Spam Scenarios                                     5/6/05

In an effort to understand the fundamental problems with stopping spam, I'm putting together some scenarios showing how spam might be handled once email authentication is widely accepted.  I've assumed an IP-authentication method, like SPF or SenderID.  Equivalent scenarios should be done with DomainKeys.

I'm trying to stick fairly close to the terminology and entities as Dave Crocker has described them in http://www.ietf.org/internet-drafts/draft-crocker-email-arch-03.txt - Internet Mail Architecture.  In some places I've used words like sender, receiver, and forwarder, rather than the more formally defined source, destination, and mediator.  While not all-inclusive, I think the more commonly-used words will facilitate discussion.
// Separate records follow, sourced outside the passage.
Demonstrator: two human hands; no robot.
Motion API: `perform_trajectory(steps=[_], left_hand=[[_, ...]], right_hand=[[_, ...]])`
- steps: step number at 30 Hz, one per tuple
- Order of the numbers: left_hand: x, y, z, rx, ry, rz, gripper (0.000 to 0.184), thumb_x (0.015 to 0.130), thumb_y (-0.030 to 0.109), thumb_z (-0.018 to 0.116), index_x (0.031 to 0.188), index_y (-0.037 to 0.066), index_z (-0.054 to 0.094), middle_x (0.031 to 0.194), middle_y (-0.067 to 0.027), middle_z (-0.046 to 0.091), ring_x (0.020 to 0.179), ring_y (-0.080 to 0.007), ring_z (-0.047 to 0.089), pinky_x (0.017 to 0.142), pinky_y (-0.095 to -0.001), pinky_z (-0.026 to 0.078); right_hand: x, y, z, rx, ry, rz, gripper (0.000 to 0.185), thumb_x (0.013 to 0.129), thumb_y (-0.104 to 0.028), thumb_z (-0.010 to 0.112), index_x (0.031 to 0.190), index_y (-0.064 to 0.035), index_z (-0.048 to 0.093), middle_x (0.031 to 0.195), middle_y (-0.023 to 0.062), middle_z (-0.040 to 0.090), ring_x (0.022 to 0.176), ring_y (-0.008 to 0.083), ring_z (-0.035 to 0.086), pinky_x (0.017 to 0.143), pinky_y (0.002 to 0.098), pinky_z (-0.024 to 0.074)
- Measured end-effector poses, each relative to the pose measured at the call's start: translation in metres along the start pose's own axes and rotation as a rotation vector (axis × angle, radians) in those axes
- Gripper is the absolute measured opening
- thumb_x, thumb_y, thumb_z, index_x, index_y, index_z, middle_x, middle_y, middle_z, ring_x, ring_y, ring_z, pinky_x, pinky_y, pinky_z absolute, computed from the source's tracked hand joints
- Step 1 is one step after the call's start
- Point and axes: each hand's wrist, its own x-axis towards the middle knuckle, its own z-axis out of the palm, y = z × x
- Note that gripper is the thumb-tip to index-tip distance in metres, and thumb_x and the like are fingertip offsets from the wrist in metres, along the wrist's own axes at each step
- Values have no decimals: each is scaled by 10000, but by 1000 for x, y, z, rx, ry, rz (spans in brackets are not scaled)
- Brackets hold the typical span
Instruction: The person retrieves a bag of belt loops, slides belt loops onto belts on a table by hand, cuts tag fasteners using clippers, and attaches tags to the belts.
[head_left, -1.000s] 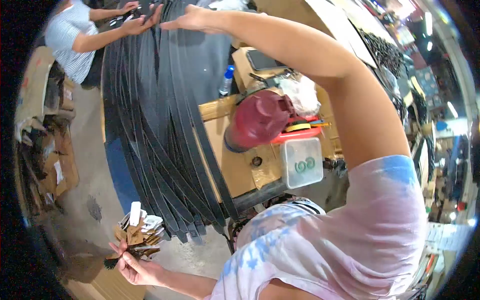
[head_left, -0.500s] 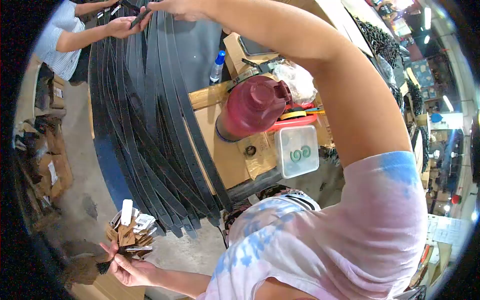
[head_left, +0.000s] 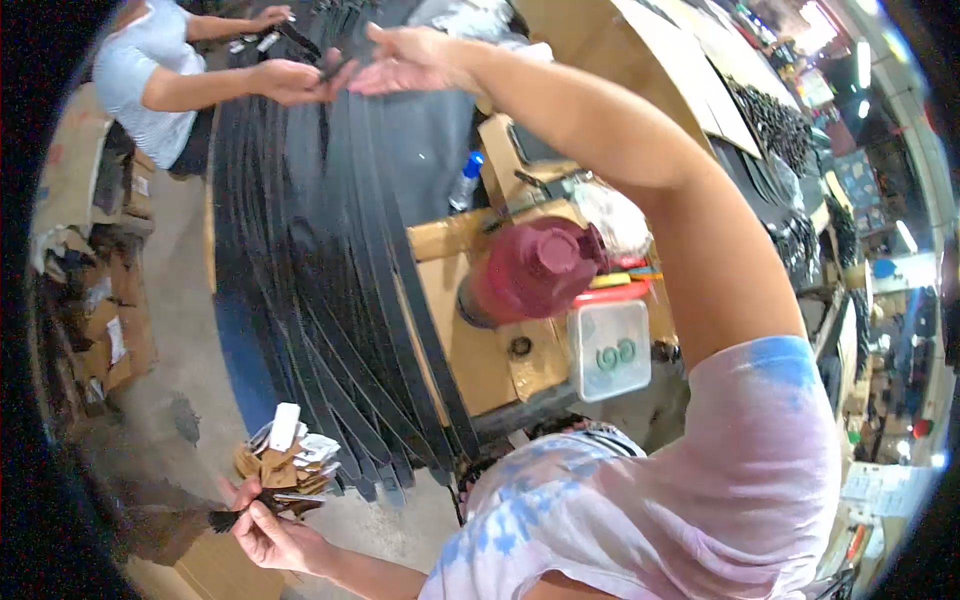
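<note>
While our left hand (head_left: pixel 270 535) pinches the black string-like ends (head_left: pixel 226 520) of a fanned bundle of brown and white card tags (head_left: pixel 285 462), our right hand (head_left: pixel 415 62) reaches far across, fingers spread out straight and thumb apart. Hands well apart. Bundle is lower left, by the near ends of the long, flat black straps (head_left: pixel 330 320). Our right fingertips are right beside a co-worker's nearer hand (head_left: pixel 295 82), which holds a small dark piece (head_left: pixel 330 68).

To do this well, we'd keep the left pinch tight near the ends so no tag slips, and the right palm steady and level, wrist clear of the straps.

Hard to make out: blur at the fingertips, so we can't tell whether the two hands touch or what the dark piece is. Tag print unreadable. Co-worker's head cut off; the maroon plastic bottle (head_left: pixel 540 262) and our forearm partly hide the red tray (head_left: pixel 612 293).
</note>
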Motion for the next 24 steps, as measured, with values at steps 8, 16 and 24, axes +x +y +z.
perform_trajectory(steps=[8,16,24], left_hand=[[0,12,6,-130,126,-92,77,853,-13,572,808,7,513,907,-165,642,898,-244,606,993,-483,391],[20,2,7,-185,-62,41,92,925,71,507,848,21,506,1019,-154,641,1092,-307,545,1067,-512,281],[4,33,48,-634,-526,208,206,858,172,557,734,104,406,647,-44,360,630,-190,415,1094,-633,143]], right_hand=[[-78,10,-25,-537,-20,103,624,759,-215,753,1244,52,465,1169,187,577,1047,250,591,895,342,474],[-315,8,-96,-1806,-2,-367,155,723,-133,635,734,20,612,680,217,600,667,345,608,624,411,498],[-357,167,-145,-2042,150,124,107,736,-106,607,694,-34,674,809,160,661,788,335,654,619,410,537]])
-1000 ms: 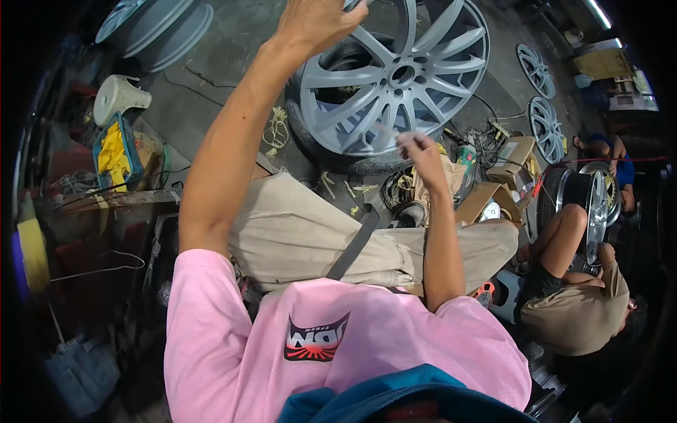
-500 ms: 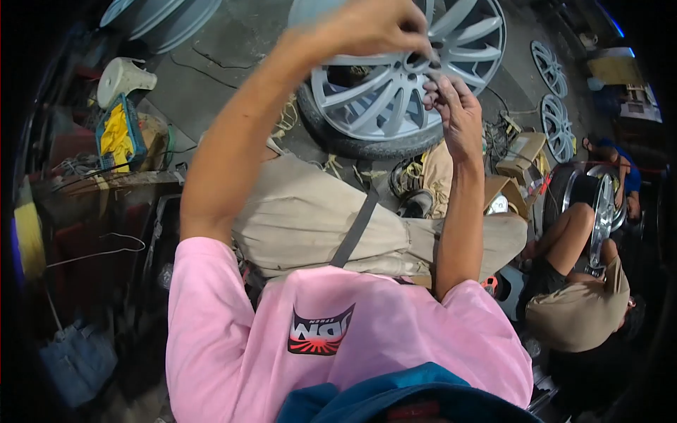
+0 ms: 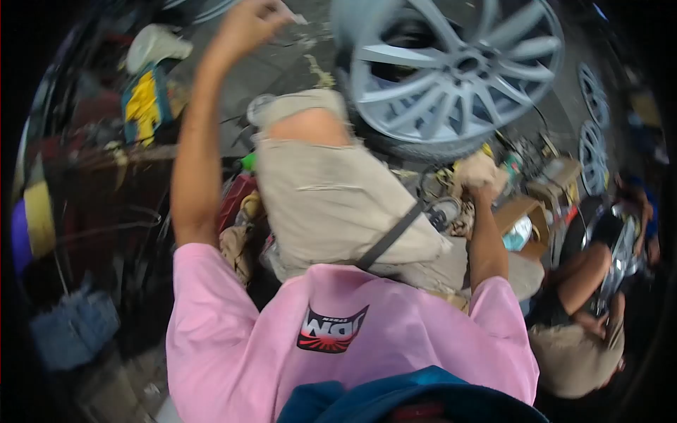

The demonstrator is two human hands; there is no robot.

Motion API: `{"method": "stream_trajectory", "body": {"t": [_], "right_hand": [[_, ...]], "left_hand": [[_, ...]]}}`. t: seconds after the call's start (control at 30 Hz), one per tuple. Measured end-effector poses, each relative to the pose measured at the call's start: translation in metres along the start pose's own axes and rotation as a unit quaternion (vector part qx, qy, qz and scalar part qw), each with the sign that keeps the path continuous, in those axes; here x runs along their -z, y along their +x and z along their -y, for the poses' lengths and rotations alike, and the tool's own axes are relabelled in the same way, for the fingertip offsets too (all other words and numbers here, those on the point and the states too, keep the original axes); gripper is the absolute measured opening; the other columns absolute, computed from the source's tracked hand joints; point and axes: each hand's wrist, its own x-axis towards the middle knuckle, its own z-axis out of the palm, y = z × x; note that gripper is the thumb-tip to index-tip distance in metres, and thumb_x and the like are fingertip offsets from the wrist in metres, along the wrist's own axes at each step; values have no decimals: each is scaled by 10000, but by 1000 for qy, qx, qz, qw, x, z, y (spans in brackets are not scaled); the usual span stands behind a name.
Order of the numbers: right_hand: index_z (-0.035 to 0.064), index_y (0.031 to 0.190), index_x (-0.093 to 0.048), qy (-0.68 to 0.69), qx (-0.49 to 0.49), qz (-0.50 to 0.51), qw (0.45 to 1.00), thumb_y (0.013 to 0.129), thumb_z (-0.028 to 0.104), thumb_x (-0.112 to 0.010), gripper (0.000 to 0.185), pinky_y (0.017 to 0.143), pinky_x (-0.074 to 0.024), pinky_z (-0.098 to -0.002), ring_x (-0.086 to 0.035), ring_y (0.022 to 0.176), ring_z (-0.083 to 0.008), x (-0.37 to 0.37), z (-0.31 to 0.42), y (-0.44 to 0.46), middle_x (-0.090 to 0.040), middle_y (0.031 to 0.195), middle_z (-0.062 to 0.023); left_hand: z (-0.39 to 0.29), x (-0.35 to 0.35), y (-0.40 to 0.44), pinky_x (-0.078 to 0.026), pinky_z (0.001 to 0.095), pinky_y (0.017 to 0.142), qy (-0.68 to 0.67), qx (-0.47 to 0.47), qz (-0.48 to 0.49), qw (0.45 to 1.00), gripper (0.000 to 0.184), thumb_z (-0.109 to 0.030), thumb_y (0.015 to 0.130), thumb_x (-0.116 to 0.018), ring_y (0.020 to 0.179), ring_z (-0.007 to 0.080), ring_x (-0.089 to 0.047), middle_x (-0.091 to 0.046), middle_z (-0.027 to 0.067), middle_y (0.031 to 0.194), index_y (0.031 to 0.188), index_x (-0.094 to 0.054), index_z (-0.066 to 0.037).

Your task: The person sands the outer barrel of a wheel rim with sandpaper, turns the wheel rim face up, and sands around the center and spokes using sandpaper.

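Observation:
At the upper left, my left hand point(image 3: 255, 22) is stretched out with thumb and fingers pinched on a small pale scrap point(image 3: 300, 19), whose kind I cannot make out. My right hand point(image 3: 483, 190) is low beside the wheel, its fingers closed on a bunched tan cloth point(image 3: 474, 171); motion smears both. Ahead of me a grey multi-spoke wheel rim point(image 3: 446, 67) lies face up on a dark tyre point(image 3: 416, 150). Neither hand touches the rim.
A cardboard box point(image 3: 530, 222) and cords lie right of my legs. Two more rims point(image 3: 593, 158) rest on the floor beyond. A seated person point(image 3: 582, 338) works at a wheel on the right. On the left are a white stool point(image 3: 156, 46) and a crate with yellow cloth point(image 3: 143, 106).
My hands were together over the rim and have separated. The left swung out to the left with the small scrap; the right dropped to the cloth. The view has shifted.

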Motion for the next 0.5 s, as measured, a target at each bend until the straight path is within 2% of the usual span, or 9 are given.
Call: {"method": "stream_trajectory", "body": {"t": [0.07, 0.13, 0.17, 0.23, 0.27, 0.37, 0.4, 0.47, 0.5], "right_hand": [[-10, 1316, -649, -65, 102, -13, 993, 838, 545, -728, 736, 1089, -480, -502, -656, 1229, -417, -120, -37, 49, -695, 1290, -249], [10, 1256, -691, 76, 47, -24, 996, 887, 443, -709, 568, 1042, -494, -524, -676, 1147, -438, -40, -18, 14, -720, 1223, -253], [24, 1219, -715, 149, -9, 0, 989, 923, 388, -686, 470, 1011, -504, -529, -683, 1097, -450, 14, 3, -12, -727, 1194, -258], [17, 1253, -709, 130, 67, -24, 989, 931, 391, -658, 496, 999, -514, -528, -665, 1117, -475, 28, -1, 2, -700, 1213, -298], [9, 1286, -704, 110, 133, -51, 984, 938, 394, -629, 524, 987, -524, -527, -646, 1137, -499, 35, -11, 5, -673, 1232, -339], [36, 1132, -745, 135, 112, -238, 955, 984, 290, -626, 317, 918, -513, -560, -656, 986, -494, 27, -26, 26, -731, 1025, -279], [28, 1103, -741, 205, 18, -258, 944, 988, 280, -627, 300, 890, -512, -562, -661, 962, -474, 36, -23, 28, -724, 978, -269], [17, 1052, -729, 330, -65, -326, 884, 1004, 277, -614, 289, 835, -512, -560, -671, 923, -432, 49, -32, 29, -715, 928, -246], [14, 1029, -723, 379, -52, -376, 844, 1016, 284, -599, 297, 808, -513, -556, -676, 909, -409, 31, -47, 37, -712, 927, -234]], "left_hand": [[40, -44, -33, -559, 332, 663, -3, 46, 38, 998, 149, -208, 936, -774, 702, 161, -719, -776, 80, 849, 1005, -766, -77], [84, -85, -64, -588, 448, 802, 3, 65, 82, 994, 193, -239, 869, -810, 863, 388, -746, -771, 182, 903, 956, -781, -69], [98, -104, -76, -581, 460, 798, 34, 97, 100, 990, 181, -227, 858, -806, 880, 424, -727, -759, 203, 917, 910, -769, -57], [136, -144, -101, -561, 495, 818, -14, 112, 111, 987, 185, -200, 842, -759, 920, 450, -711, -739, 240, 916, 889, -726, -24], [136, -155, -109, -557, 464, 780, 93, 102, 123, 983, 215, -219, 844, -751, 857, 400, -726, -750, 233, 935, 941, -749, -27], [145, -189, -133, -555, 531, 854, 57, 139, 184, 971, 303, -218, 812, -773, 987, 466, -703, -738, 254, 1021, 1024, -729, -6], [146, -199, -141, -557, 529, 852, 84, 132, 180, 971, 321, -229, 813, -770, 990, 471, -701, -734, 264, 1011, 1035, -733, 0], [290, -310, -167, -568, 493, 832, 110, 60, 181, 975, 242, -202, 903, -690, 939, 426, -729, -743, 271, 1003, 1026, -743, -1], [272, -300, -172, -567, 484, 831, 99, 86, 201, 971, 244, -205, 907, -692, 934, 410, -727, -744, 262, 996, 1028, -743, 0]]}}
Here is a figure that we can use for discussion of the scenarios.  It is based on Fig. 3 in the above draft.

 

   +------------+                         +-----------+

   | Originator |                         | Recipient |

   +-----+------+                         +-----------+

         |                                      ^

         |                                      |     

         V                 Return-Path          |

     +---------+    +--------+             +----+-----+

     |         |    | Notice |<------------+          |

     | Sender  +--->| Handler|     DSN     | Receiver |

     |         |    |        |<---+        |          |

     +----+----+    +--------+    |        +----------+

          |                       |             ^

          V                       |             |

     +---------+             +----+----+   +----+----+

     |Forwarder+-->  - -  -->|Forwarder+-->|Forwarder|

     +---------+             +----+----+   +----+----+

                                                ^

                         <-- Spam Bounce <--    |

            +---------+                    +---------+

            | Spammer +-->   - - - -    -->|Forwarder+

            +---------+                    +---------+

A.  Spammer trying to hide by using a forwarder

1.       Spammer creates a pile of headers looking like a chain of legitimate Forwarders, and using fake addresses everywhere, including the Return-Path.

2.       Spam is injected at an insecure Forwarder along a normal path known to the Spammer.

3.       Spoofed Forwarder authenticates Spammer's Forwarder, and records the IP and domain name in an authentication header.

4.       Spam is clever and gets past blocklists and filters all the way to Recipient.

5.       Recipient verifies it is spam, and decides to "Report as Spam", rather than just delete.

6.       Receiver's sysadmin reviews the spam report and decides among any or all options:

a.       Blocklist the domain for the Recipient.

b.      Blocklist it for the entire site.

c.       Bounce the spam to the previous Forwarder.

d.      Report it to any or all of the domain lists to which Receiver is subscribed.

7.       Forwarder receives the bounce, and adds a black mark to the tally for the domain of the previous Forwarder.

8.       Manager at Forwarder notices a large number of spams coming from a particular domain, and decides to investigate.

9.       Based on the result of that investigation, the Forwarder manager might block the domain, bounce the reports upstream, or report to the domain-lists.

10.   Domain list manager has 24/7 monitoring of spam sources worldwide.  Possible actions include:

a.       Downgrading a domain's rating as low and as long as necessary.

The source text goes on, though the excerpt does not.